Is there a limit to the number of hits you can have returned from a @0 intersection search?
For instance, someone ran a search like so:
"select * from mytable where myfield like 'AA3 ZX4 <snip> @0"
...where the <snip> represents 248 additional search terms.
When we run the search, exactly 100 hits are returned, even though each of the 250 terms is in the table. Since 100 sounds like too round a number for coincidence, we were wondering if there's a limit we've bumped up against? Thanks.
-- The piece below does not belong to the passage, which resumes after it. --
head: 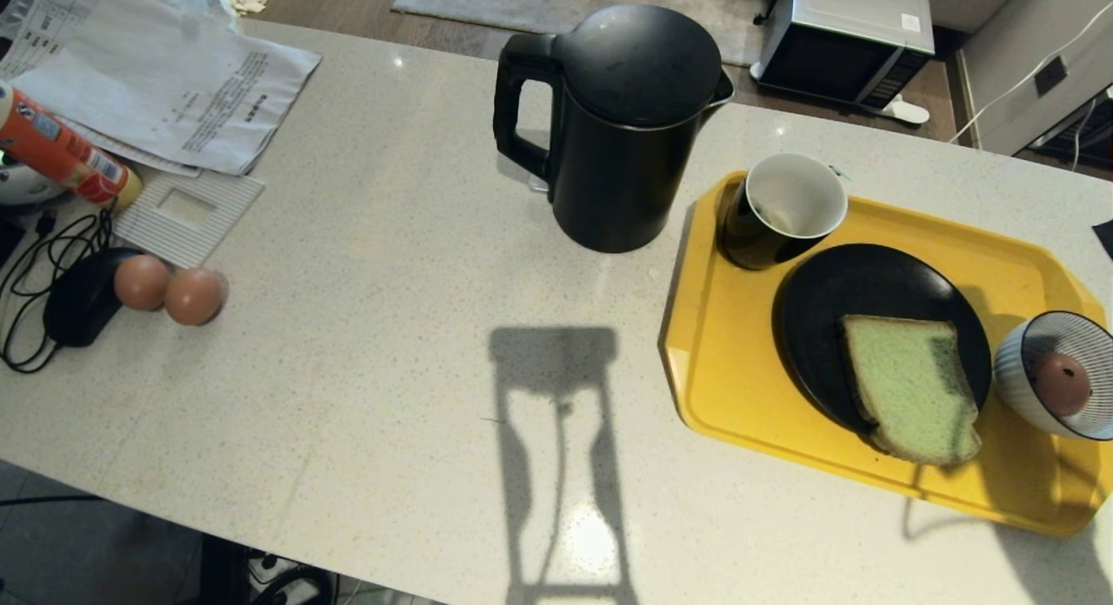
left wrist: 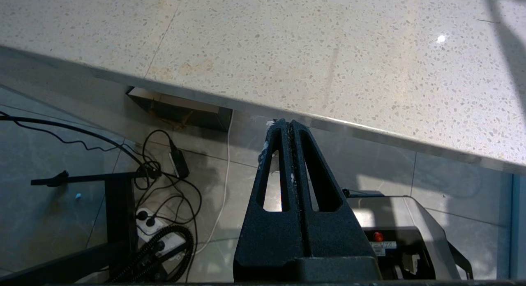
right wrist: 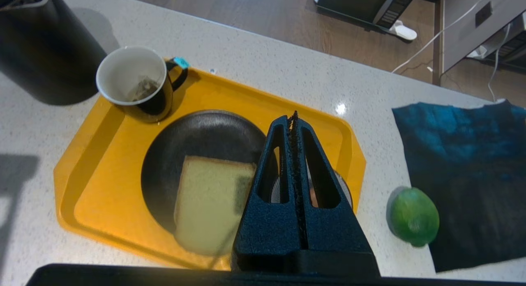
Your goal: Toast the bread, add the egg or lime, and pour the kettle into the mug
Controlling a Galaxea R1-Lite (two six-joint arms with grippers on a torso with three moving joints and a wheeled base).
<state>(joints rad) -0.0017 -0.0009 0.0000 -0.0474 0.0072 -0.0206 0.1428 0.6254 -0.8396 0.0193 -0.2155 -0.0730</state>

It's not a hit limit. It's a query limit. You should have seen a warning message in the source of the results page and/or vortex.log. You're limited to 100 terms/sets per like/likep statement. Each parenthetical equiv set is limited to 200 terms. So you could have up to 20,000 words in a single like/likep query.
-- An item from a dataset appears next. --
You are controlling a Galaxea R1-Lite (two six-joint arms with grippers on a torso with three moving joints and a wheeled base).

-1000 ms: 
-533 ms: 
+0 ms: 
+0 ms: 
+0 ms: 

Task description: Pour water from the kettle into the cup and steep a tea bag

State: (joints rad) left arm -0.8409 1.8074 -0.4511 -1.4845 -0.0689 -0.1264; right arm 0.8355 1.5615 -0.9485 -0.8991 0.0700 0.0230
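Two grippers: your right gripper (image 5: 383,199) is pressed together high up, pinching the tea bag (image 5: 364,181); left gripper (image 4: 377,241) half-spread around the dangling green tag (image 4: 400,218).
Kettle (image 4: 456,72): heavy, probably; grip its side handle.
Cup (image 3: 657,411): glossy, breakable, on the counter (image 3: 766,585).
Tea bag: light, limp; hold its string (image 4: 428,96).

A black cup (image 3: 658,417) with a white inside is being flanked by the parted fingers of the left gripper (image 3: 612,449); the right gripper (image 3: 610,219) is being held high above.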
Sorry-- kinda lost me there at the end; "parenthetical equiv set"?
Does that mean what I think, in that you can fit 100 terms into a like statement, and using OR connectors for instance, tie the "like"s together, to the tune of 20,000 chars total query size?
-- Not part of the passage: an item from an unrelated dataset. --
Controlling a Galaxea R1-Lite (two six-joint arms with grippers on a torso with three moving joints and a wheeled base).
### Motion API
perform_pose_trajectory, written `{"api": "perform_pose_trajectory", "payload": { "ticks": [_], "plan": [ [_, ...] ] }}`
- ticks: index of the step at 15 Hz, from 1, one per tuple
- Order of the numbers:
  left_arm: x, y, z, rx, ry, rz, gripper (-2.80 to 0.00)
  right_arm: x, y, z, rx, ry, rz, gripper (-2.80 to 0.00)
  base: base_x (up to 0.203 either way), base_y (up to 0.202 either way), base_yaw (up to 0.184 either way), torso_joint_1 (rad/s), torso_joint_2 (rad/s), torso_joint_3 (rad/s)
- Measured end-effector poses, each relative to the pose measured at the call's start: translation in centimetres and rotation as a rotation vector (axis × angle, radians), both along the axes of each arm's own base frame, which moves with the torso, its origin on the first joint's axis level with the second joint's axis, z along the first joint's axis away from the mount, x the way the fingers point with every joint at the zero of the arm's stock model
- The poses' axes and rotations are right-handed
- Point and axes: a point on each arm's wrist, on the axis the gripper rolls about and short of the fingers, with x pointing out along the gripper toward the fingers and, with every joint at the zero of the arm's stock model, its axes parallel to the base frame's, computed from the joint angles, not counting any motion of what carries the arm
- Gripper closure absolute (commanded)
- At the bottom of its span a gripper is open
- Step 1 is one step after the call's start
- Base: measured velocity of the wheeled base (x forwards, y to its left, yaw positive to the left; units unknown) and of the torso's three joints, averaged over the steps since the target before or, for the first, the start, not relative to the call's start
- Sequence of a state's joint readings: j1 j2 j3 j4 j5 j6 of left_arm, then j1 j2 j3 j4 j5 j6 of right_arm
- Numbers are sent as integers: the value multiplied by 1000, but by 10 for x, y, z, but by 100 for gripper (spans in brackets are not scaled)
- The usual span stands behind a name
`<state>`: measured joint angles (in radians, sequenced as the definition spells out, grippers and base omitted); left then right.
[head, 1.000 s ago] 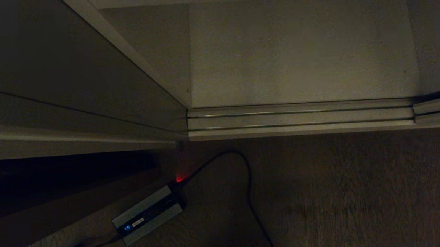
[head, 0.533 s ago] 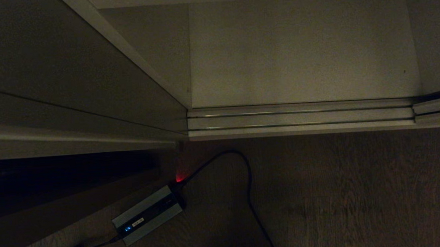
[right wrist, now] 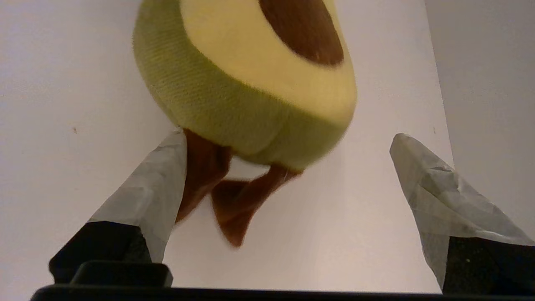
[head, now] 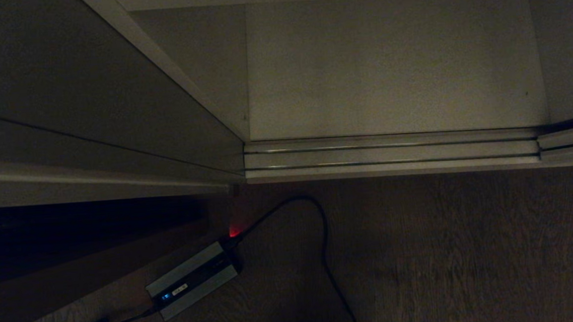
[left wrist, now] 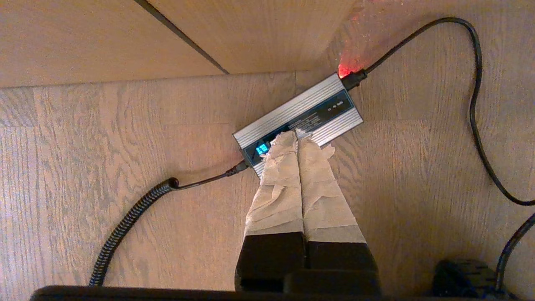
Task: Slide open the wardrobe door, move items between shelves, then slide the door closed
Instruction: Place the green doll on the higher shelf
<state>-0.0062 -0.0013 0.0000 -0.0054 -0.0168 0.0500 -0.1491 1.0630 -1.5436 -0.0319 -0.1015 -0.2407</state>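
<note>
The jaws of the right gripper (right wrist: 288, 163) stand wide apart around the avocado plush (right wrist: 246, 79), which fills the upper centre of the right wrist view; one taped finger (right wrist: 150, 196) lies against the toy's brown legs at lower left, while the other sits well clear at lower right. Nothing is clamped. The toy is in front of a pale off-white shelf (right wrist: 62, 83) board; whether it rests on it I cannot tell. The left gripper (left wrist: 299, 140) has its jaws pressed together, holding nothing, pointing down at a grey box (left wrist: 317, 110) on the wooden floor (left wrist: 104, 138) in the middle of the left wrist view.

The step in hand looks like the moving of items between shelves: either the avocado is about to be taken or it has just been let go. If a grasp is meant, the next move calls for centring the jaws on the body, not the thin legs, then closing gently.

The plush is soft and knitted, rounded, green outside, yellow inside, with a flat brown pit. It should squash and give under pressure. The fingers are wrapped in creased paper tape. In the head view the wardrobe stands open at upper centre, above a ribbed metal floor track (head: 390, 153). The box is ridged metal with a coiled black cable (left wrist: 125, 225).
</note>
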Motion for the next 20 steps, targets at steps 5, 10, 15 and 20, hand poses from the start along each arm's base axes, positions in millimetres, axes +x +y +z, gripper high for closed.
{"api": "perform_pose_trajectory", "payload": {
  "ticks": [5,10,15,20],
  "plan": [
    [0,0,0,0,0,0,0,6,-1,2,-18,-75,-3,-280,0,0,0,0,0,0],
    [0,0,0,0,0,0,0,-27,4,8,-36,-160,-3,-280,0,0,0,0,0,0],
    [0,0,0,0,0,0,0,-38,6,-1,-32,-162,-7,0,0,0,0,0,0,0],
    [0,0,0,0,0,0,0,-57,9,-32,-20,-51,-1,0,0,0,0,0,0,0]
  ]
}}
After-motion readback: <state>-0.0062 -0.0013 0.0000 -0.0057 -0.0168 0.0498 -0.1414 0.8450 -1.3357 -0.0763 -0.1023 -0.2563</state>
I'm talking about all in one like or likep clause.
A set may be a single term, "term1", a phrase "term two", a wildcard "term3*", a parenthetical list of words "(word1,word2,word3)" (up to 200 words per list), etc. up to 100 sets per like/likep.
... like 'term1 term2 (eqterm1,eqterm2,...,eqterm200) term4 term5 (eqterm1,eqterm2,...,eqterm200) term6'
Note that the words within an equiv set are only words or phrases. Wildcards, rex, etc. are not allowed in an equiv list. Also, do not use any extra spaces within an equiv set.